During Tomcat startup, it calls back to SpringBoot, which iterates over the ServletContextInitializer collection to initialize the servlet context. The method getWebServer receives this collection as a parameter.
To obtain the initializer collection, SpringBoot uses ServletContextInitializerBeans :
protected static Collection
getServletContextInitializerBeans(ConfigurableApplicationContext context) {
return new ServletContextInitializerBeans(context.getBeanFactory());
}With these pieces in place, the seamless update process consists of:
Check whether the target port is already in use.
If it is, start the new SpringBoot instance on an alternative port.
Wait until the new instance is ready, then terminate the old process.
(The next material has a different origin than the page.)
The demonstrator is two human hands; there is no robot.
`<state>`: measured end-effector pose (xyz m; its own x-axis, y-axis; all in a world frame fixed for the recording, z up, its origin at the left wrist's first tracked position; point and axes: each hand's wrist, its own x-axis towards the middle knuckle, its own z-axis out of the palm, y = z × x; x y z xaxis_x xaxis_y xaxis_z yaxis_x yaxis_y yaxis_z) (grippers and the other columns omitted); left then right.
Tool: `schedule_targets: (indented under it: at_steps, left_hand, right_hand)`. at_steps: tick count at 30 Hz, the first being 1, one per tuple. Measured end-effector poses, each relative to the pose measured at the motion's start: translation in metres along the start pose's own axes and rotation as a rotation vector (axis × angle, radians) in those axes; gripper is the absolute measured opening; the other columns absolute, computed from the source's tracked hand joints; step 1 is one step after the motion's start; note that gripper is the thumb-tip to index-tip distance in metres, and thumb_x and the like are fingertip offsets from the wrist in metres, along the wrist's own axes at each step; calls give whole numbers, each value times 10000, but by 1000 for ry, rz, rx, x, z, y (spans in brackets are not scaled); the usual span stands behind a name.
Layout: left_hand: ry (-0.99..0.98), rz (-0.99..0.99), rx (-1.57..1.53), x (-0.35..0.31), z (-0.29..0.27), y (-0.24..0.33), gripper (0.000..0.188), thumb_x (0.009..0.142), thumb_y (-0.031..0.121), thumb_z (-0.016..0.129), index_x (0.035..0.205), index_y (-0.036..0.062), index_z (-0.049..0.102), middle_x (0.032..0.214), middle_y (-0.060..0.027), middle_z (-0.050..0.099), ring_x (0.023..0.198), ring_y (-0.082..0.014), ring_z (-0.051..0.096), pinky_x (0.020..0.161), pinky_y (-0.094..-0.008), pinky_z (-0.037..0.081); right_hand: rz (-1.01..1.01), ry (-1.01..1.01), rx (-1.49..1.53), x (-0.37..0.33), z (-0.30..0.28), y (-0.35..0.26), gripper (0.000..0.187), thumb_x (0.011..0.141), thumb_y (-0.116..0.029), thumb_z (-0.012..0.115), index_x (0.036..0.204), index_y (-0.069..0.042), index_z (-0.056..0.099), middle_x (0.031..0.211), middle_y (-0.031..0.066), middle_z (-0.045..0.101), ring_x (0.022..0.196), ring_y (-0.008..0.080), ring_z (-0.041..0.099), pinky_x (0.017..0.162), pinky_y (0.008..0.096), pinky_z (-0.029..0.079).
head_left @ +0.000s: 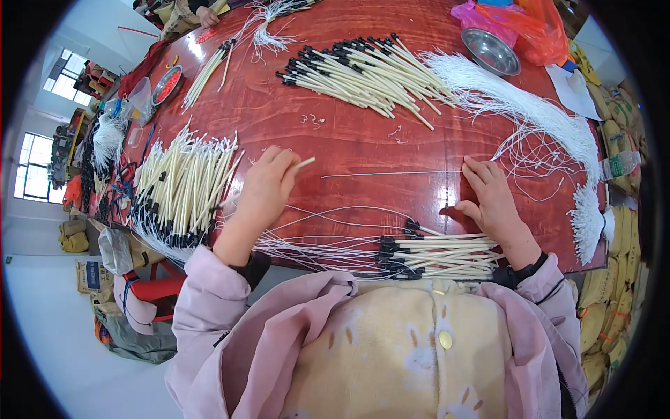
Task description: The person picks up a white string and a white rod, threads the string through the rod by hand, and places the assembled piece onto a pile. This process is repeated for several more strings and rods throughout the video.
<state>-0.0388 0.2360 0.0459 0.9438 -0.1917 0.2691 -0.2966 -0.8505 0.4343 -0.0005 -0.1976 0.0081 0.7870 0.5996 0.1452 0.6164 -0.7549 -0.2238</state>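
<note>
My left hand (pixel 269 183) is closed around a thin cream-coloured stick (pixel 306 163), one end showing past the fingers and the rest running back under the palm. My right hand (pixel 494 202) rests low over the red table, its thumb spread from the fingers. Its fingertips touch or nearly touch the right end of a straight white cord (pixel 391 173) lying between the hands. Close to my body lies a bunch of cream sticks with black end pieces (pixel 447 246), white cords trailing leftward from them. Beside my left hand is a thick pile of similar sticks (pixel 188 185).
More black-tipped sticks (pixel 370 73) lie at the far middle of the red table (pixel 279 115). A long hank of white cords (pixel 537 112) runs down the right side. Metal bowls (pixel 490 52) and plastic bags (pixel 537 28) stand farther off. Another person's hand (pixel 207 17) shows far left.
</note>
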Motion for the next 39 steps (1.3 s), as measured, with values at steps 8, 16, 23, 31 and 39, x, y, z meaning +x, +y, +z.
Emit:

Create a new container instance, bind the original DispatcherServlet to it, and start the server on the original port.
This sequence makes the downtime virtually invisible (typically less than one second).
Implementation Code
@SpringBootApplication
@EnableScheduling
public class WebMainApplication {
public static void main(String[] args) {
String[] newArgs = args.clone();
int defaultPort = 8088;
boolean needChangePort = false;
if (isPortInUse(defaultPort)) {
newArgs = new String[args.length + 1];
System.arraycopy(args, 0, newArgs, 0, args.length);
newArgs[newArgs.length - 1] = "--server.port=9090";
needChangePort = true;
}
ConfigurableApplicationContext run = SpringApplication.run(WebMainApplication.class, newArgs);
if (needChangePort) {
String command = String.format("lsof -i :%d | grep LISTEN | awk '{print $2}' | xargs kill -9", defaultPort);
try {
Runtime.getRuntime().exec(new String[]{"sh", "-c", command}).waitFor();
while (isPortInUse(defaultPort)) {}
ServletWebServerFactory webServerFactory = getWebServerFactory(run);
((TomcatServletWebServerFactory) webServerFactory).setPort(defaultPort);
WebServer webServer = webServerFactory.getWebServer(invokeSelfInitialize((ServletWebServerApplicationContext) run));
webServer.start();
((ServletWebServerApplicationContext) run).getWebServer().stop();
} catch (IOException | InterruptedException ignored) {}
}
}
private static ServletContextInitializer invokeSelfInitialize(ServletWebServerApplicationContext context) {
try {
Method method = ServletWebServerApplicationContext.class.getDeclaredMethod("getSelfInitializer");
method.setAccessible(true);
return (ServletContextInitializer) method.invoke(context);
} catch (Throwable e) {
throw new RuntimeException(e);
}
}
private static boolean isPortInUse(int port) {
try (ServerSocket serverSocket = new ServerSocket(port)) {
return false;
} catch (IOException e) {
return true;
}
}
protected static Collection
getServletContextInitializerBeans(ConfigurableApplicationContext context) {
return new ServletContextInitializerBeans(context.getBeanFactory());
}
private static ServletWebServerFactory getWebServerFactory(ConfigurableApplicationContext context) {
String[] beanNames = context.getBeanFactory().getBeanNamesForType(ServletWebServerFactory.class);
return context.getBeanFactory().getBean(beanNames[0], ServletWebServerFactory.class);
}
}Test Demo
A simple controller is created for testing:
@RestController
@RequestMapping("port/test")
public class TestPortController {
@GetMapping("test")
public String test() {
return "1";
}
}Package it as a JAR (v1), start it, and verify the endpoint with a tool such as "Cool Request". Then build a second version (v2) that returns "2". Start v2 without stopping v1; the tool shows that the service remains available, and after a brief moment the response switches to the new version, confirming near‑zero downtime.